*EXERCISE GOAL*.
A faithful copy of the data is the goal; set it down exactly, without the images.

*DATA PROVIDED*.
★ ★ ★ ★ ★

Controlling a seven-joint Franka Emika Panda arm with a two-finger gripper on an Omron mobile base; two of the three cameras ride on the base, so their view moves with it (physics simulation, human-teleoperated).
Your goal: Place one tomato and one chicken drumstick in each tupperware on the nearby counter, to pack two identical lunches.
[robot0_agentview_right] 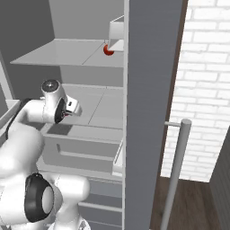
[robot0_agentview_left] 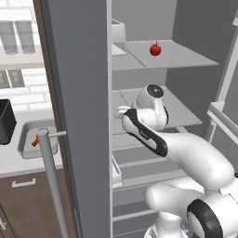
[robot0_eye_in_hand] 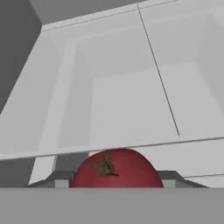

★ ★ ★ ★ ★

*ANSWER TO THE PROBLEM*.
Controlling a seven-joint Franka Emika Panda arm with a two-finger gripper on an Omron mobile base; two of the three cameras ride on the base, so their view moves with it (physics simulation, human-teleoperated).
Your goal: Place one tomato and one chicken drumstick in each tupperware on the nearby counter, to pack two identical lunches.
[robot0_agentview_right] 
[robot0_agentview_left] 
[robot0_eye_in_hand] 

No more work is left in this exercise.